Today, at 11:00 sharp, I show up at the coffee place with my roommate in tow, who had some studying to do. We order food and eat, and by the time we finish, it is 11:30. I realize that I left her number at the office. No problem, I’ve come armed with knitting. At 11:45, I finally get a phone call: “So sorry! I thought the meeting was at 12:00!” - “No problem, just come as soon as you can, I’m still here.”
More waiting. It fast becomes 12:00, then 12:15. I give her a call, she doesn’t pick up. 12:20. I’ve had more cups of coffee than my caffeine sensitive system can really handle. My roommate says I ought not to stick around, and I agree. At 12:30, I call her again: “I cannot stick around all day and wait for you. In the future, if you are to meet with me, I would appreciate it if you made an effort to either be on time or call if you are late.” 12:45, she finally calls back and leaves a voice mail mentioning that she has arrived, but it’s okay if I left already if she is too late. No explanation as to why she is very, very late.
I still feel kind of guilty about the snippy message (I am never good at reprimanding people who deserve it), but honestly, the girl was over an hour and a half late. Even operating under the assumption that the appointment was at 12, she was still forty-five minutes late. She needed me, not the other way around. And I was doing the tutoring for free.
It really wasn’t too much of a waste of time for me, as I did enjoy getting out of the house with my roommate and making snippy comments about people walking by the coffee shop. For instance, one girl had elf ears. She wasn’t dressed like an elf otherwise, wearing a green sweatshirt and jeans, and then the elf ears. Later we spotted a frat-looking guy in shorts with words on the butt, and had a good laugh behind his back. Then there was crazy-pants woman, whose pants we kept seeing again and again after we left the shop. They were white not-quite-capris with red splashes on the front of one leg, and a blue panel on the back of the other leg, inset with white circles that had drawings on them. Those pants were ridiculous, and she was damned proud of them, so much so that she strutted back and forth on Mass St. with a sassy little hop to her step: “yeah, what about my pants? They’re HAUTE.” I love Lawrence.

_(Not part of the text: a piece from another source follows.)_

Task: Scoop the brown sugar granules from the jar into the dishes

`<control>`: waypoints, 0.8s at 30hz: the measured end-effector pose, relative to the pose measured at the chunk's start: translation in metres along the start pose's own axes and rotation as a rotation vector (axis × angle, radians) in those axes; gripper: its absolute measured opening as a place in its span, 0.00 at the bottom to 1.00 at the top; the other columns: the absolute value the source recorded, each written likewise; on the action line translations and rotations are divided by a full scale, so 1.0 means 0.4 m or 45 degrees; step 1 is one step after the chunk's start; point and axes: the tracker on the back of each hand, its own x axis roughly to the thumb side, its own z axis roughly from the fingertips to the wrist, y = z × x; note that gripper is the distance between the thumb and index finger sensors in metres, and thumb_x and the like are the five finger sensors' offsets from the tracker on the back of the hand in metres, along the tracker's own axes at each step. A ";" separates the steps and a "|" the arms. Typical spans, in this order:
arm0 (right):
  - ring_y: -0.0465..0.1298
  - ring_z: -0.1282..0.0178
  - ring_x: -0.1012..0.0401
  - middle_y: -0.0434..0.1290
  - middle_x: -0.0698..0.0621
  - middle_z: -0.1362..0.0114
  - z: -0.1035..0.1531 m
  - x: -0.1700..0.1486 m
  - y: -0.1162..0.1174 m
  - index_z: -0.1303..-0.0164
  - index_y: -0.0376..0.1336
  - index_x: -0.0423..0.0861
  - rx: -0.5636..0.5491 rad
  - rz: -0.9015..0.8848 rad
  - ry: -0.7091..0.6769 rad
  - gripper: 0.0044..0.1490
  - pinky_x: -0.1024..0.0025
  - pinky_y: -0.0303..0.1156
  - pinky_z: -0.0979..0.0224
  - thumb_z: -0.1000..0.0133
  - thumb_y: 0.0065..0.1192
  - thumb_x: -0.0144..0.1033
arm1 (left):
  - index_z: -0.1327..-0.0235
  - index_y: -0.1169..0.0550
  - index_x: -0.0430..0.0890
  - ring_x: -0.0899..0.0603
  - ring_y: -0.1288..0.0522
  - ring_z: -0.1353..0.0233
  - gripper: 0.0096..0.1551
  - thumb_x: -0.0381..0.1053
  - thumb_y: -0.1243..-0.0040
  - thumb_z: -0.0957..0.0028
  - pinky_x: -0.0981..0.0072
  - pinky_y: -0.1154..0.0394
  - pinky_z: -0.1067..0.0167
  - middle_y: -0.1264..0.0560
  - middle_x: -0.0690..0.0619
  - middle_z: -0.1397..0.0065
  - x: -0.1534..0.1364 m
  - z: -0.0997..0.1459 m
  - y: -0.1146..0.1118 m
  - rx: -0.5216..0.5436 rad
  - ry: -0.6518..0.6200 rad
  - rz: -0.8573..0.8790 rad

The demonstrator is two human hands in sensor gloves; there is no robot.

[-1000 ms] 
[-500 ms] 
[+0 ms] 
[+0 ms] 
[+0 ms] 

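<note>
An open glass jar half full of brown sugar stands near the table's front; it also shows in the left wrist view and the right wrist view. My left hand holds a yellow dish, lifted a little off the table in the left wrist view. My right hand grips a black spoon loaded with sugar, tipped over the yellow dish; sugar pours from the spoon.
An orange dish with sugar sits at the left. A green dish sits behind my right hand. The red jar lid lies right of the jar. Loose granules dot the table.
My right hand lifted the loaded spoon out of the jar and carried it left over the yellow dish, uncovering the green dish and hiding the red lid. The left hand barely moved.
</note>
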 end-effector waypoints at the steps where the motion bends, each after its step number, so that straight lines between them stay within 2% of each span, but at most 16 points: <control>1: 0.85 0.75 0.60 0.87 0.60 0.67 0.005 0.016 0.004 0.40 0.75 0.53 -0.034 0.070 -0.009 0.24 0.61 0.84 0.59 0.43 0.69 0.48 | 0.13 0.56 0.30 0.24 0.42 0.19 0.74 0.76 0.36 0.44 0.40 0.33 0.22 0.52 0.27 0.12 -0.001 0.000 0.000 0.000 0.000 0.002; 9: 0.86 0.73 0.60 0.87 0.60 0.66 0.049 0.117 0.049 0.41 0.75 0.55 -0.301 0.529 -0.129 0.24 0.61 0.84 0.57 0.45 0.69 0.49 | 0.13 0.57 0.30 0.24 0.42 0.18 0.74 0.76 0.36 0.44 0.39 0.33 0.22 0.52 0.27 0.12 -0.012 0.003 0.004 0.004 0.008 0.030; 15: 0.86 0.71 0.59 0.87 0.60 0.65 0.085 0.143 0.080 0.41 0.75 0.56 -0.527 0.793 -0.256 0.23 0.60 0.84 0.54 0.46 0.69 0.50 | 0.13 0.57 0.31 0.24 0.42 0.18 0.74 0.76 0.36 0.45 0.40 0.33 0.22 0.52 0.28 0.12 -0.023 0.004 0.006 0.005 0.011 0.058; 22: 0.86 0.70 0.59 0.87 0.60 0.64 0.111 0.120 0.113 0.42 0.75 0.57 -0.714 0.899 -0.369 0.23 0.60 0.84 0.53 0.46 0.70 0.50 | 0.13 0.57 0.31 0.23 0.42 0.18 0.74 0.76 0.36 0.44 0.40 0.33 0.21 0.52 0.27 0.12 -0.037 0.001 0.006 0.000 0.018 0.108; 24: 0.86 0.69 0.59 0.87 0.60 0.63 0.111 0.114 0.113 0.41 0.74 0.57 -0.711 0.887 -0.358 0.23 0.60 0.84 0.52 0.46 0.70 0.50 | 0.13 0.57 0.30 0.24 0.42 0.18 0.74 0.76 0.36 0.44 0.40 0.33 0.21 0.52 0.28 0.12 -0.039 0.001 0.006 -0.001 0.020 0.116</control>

Still, I had laundry to do, a cat bed to felt, and art supplies to purchase. I realize that this is what professors have to put up with all the time, students behaving as though they are the only person that’s got shit to do. I guess it’s a little easier to bear when one is paid to do so, but still unpleasant. On top of that, I still get students into the office who don’t know where their class is and want me to drop what I’m doing and look it up for them. Class has been in session for over a month now; where have these people been?
Am I just being harsh? Was I ever this painfully stupid? Maybe once we go back to the era of sharp rulers and dunce caps, will I consider teaching as a career again.